Your goal ▸ Only these lines of the data below are wanted: the one with "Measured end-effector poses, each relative", the one with "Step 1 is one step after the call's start", and any lines between them, each repeated exactly.

[Recorded data]
- Opening Delimiter -
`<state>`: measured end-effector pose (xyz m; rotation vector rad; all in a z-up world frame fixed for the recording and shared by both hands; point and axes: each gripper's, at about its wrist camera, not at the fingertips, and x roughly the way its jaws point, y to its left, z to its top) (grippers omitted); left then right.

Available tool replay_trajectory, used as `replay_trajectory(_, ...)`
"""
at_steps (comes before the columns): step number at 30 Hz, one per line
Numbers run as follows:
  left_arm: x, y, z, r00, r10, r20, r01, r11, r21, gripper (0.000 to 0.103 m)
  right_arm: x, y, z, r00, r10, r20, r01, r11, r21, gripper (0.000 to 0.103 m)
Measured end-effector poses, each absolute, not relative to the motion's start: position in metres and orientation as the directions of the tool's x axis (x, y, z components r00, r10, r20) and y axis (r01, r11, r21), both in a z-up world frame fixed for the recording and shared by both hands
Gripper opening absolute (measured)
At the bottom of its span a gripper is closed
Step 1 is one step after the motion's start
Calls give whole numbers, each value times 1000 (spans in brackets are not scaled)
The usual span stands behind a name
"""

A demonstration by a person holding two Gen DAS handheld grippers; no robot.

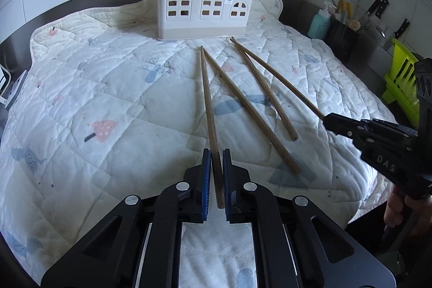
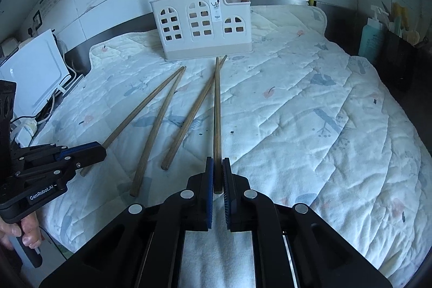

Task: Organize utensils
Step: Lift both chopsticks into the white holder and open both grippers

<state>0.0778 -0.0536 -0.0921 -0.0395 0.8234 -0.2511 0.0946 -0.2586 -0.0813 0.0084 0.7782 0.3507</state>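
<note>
Several wooden chopsticks lie on a quilted white mat [image 1: 108, 88] in front of a white house-shaped utensil holder [image 1: 205, 4], which has chopsticks standing in its left and right ends. My left gripper [image 1: 215, 153] is shut on the near end of the leftmost chopstick [image 1: 207, 99]. My right gripper [image 2: 218, 161] is shut on the near end of the rightmost chopstick [image 2: 216, 104]; it shows in the left wrist view [image 1: 328, 118] too. Two loose chopsticks [image 1: 248, 109] [image 1: 266, 93] lie between them. The holder also shows in the right wrist view [image 2: 205, 23].
A teal bottle [image 1: 320, 22], a dark caddy [image 1: 343, 37] with tools, knives on the wall and a lime green rack [image 1: 402, 82] stand at the right. A white appliance [image 2: 32, 72] with cables sits at the left. Tiled wall and pipes are behind.
</note>
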Motion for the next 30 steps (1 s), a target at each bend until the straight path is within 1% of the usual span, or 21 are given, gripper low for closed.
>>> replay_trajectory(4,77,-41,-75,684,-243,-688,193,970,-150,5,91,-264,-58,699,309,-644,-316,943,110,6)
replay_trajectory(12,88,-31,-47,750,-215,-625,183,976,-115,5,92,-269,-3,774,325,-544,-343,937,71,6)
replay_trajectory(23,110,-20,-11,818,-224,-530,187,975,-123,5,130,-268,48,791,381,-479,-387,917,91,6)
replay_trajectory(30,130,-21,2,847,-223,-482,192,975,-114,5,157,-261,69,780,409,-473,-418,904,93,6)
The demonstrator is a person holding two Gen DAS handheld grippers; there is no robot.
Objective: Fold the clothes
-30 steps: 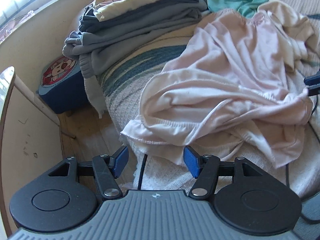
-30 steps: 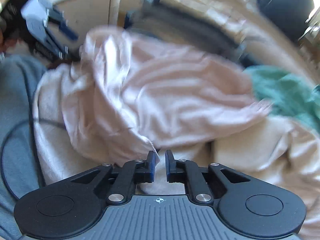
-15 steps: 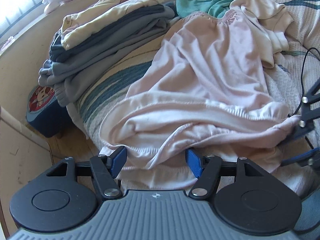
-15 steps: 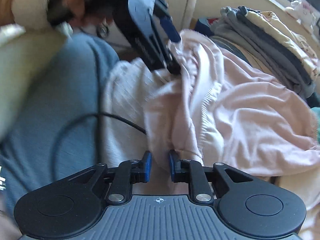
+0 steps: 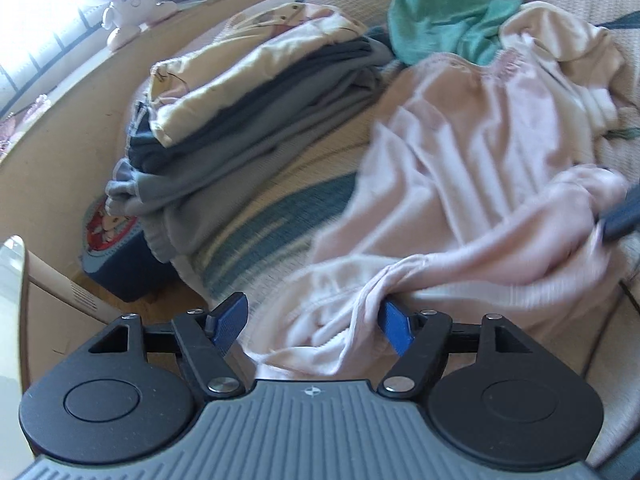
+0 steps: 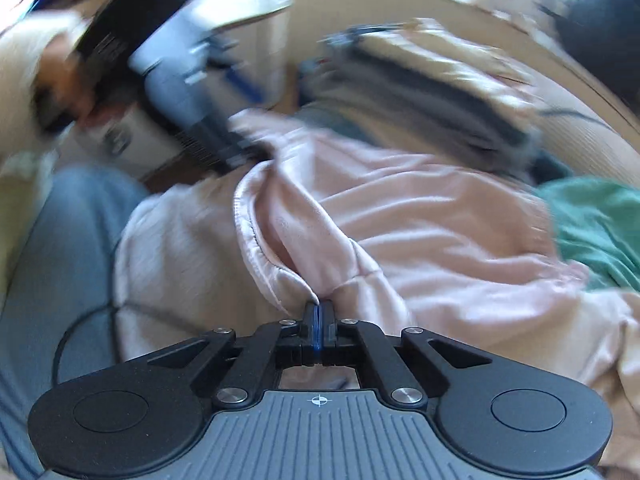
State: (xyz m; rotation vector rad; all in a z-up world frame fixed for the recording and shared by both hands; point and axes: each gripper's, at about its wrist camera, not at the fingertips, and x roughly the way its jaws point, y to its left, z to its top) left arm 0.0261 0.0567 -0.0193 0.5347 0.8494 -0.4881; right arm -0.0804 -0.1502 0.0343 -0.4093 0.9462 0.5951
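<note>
The left hand-held gripper (image 5: 312,322) is spread wide, with a bunched edge of the pink garment (image 5: 472,184) lying between its 2 blue pads. The right hand-held gripper (image 6: 319,314) is pinched tight on a fold of that garment (image 6: 400,216), which sprawls crumpled across the bed (image 5: 272,232). Just beyond sits a stack (image 5: 256,120) of folded clothes, and farther back a green garment (image 5: 448,8).

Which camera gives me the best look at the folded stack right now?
Left wrist view: the folded stack sits sharp at upper left, cream piece on top of grey layers, beside the pink garment. In the right wrist view the stack is motion-blurred; only streaked cream and grey bands show.
</note>
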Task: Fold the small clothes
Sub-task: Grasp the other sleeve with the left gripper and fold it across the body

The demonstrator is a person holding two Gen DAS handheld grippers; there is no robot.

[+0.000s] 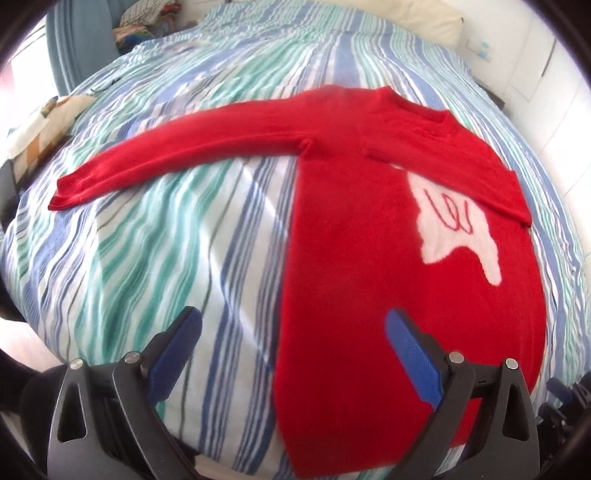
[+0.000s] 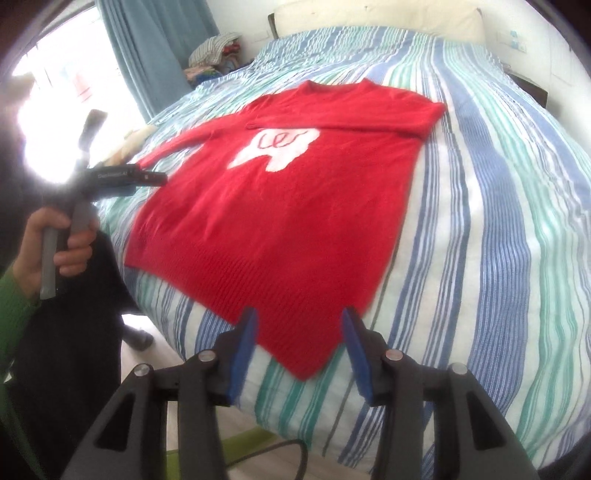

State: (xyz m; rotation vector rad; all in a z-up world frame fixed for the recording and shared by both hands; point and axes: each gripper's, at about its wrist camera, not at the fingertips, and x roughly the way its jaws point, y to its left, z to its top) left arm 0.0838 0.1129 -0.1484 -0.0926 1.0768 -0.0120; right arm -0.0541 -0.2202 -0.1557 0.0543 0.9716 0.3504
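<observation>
One red knitted sweater (image 1: 343,229) with a single white patch (image 1: 454,218) lay on one blue, green and white striped bedcover (image 1: 155,240). Two black grippers with blue pads were there: the left gripper (image 1: 291,332) and the right gripper (image 2: 299,328). One cream pillow (image 2: 376,18) and one blue curtain (image 2: 155,51) showed.

Striped bedspread (image 2: 480,221), blue curtain (image 2: 155,48), heap of clothes (image 2: 214,51), cream headboard (image 2: 369,18)
</observation>
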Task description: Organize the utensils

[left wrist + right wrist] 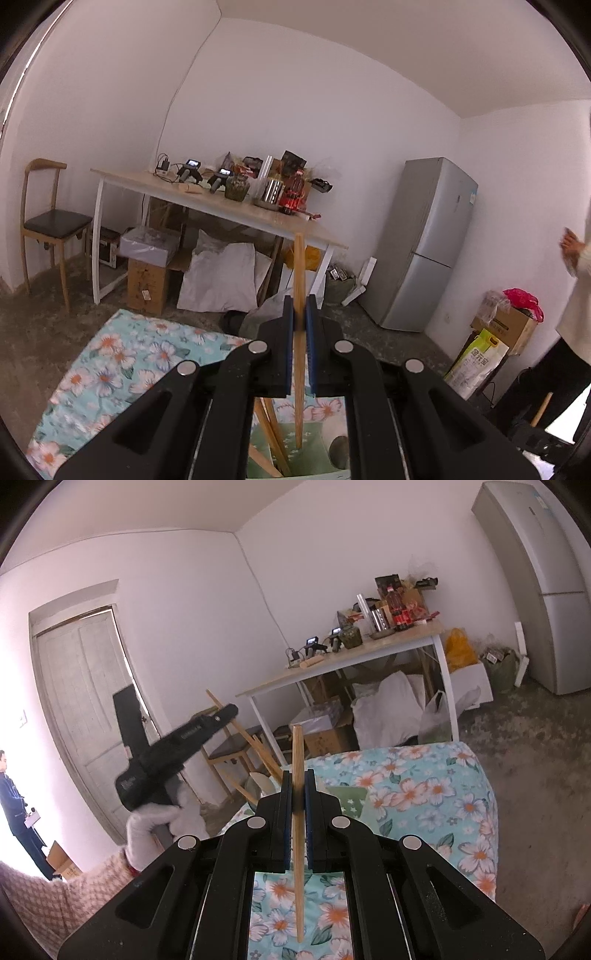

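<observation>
Chopstick (pixel 298 332), upright in your left gripper (pixel 300 321), hangs over the green holder (pixel 314 435), while your right gripper (pixel 297 794) pinches another chopstick (pixel 297 812) above the floral cloth (pixel 424 794); either could pivot and miss.

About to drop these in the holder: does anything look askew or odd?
Nothing spilled or damaged. Each hand-held gripper, left and right, is shut on one chopstick, held upright. In the green holder below the left one, the other chopsticks lean at mixed angles.
</observation>
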Tool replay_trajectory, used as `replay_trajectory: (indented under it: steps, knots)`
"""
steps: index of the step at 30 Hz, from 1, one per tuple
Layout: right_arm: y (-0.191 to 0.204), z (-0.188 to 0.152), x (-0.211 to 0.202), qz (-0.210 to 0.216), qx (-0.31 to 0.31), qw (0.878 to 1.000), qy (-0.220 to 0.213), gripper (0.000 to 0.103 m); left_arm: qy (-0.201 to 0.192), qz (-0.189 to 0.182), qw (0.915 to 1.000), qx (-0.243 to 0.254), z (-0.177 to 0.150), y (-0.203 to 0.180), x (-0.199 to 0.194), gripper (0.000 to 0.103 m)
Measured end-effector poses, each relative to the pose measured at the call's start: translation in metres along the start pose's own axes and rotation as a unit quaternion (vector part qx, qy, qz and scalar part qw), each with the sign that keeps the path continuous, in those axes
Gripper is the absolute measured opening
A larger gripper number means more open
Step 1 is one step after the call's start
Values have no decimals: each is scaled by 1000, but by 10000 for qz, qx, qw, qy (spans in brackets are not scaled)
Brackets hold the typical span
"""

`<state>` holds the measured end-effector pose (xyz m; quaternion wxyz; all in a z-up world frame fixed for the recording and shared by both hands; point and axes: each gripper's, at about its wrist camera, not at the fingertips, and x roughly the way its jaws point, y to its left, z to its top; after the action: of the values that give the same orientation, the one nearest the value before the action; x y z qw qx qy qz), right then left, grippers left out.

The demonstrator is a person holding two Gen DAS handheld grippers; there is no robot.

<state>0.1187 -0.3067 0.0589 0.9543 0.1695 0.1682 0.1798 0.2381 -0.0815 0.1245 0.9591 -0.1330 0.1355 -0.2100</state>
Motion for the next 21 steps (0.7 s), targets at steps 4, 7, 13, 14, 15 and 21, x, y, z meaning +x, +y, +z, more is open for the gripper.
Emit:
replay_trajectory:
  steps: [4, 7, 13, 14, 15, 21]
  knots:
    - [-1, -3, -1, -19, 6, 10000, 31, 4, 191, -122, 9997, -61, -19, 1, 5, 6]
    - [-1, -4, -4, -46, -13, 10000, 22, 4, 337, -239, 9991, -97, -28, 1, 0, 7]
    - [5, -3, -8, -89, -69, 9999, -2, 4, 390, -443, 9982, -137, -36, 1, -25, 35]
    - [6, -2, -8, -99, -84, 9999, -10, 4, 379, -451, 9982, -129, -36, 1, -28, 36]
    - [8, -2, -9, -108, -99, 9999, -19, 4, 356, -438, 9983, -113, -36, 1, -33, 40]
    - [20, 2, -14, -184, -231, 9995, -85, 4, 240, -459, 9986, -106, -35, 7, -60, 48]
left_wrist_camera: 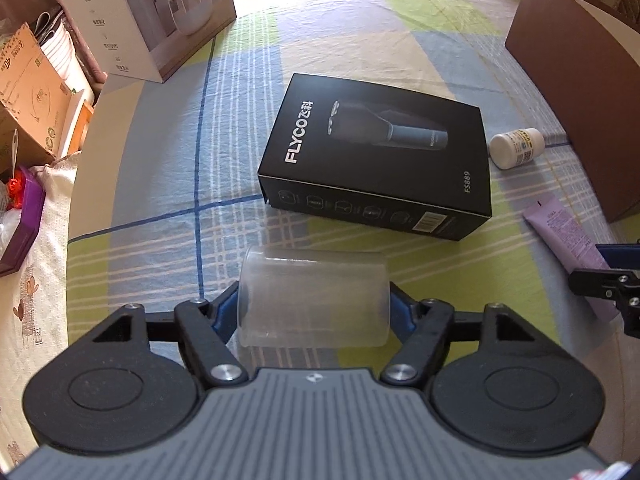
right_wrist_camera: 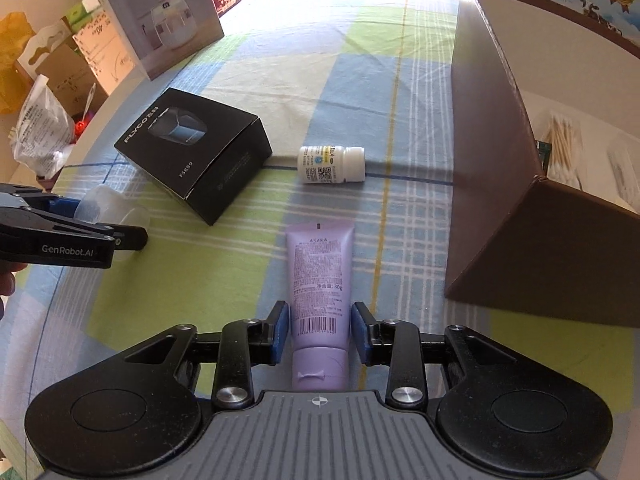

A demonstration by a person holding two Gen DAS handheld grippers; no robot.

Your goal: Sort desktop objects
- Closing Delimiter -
The completed task ▸
Measured end-effector poses, each relative to the pose measured at the call's start: translation in metres along the start pose's own axes and rotation as a unit quaternion (vector part qx, qy, qz and scalar part qw), each with the sign that keeps the path continuous, in those axes
Gripper is the absolute measured opening
A larger gripper number means more open
Step 1 is one step after the call's start

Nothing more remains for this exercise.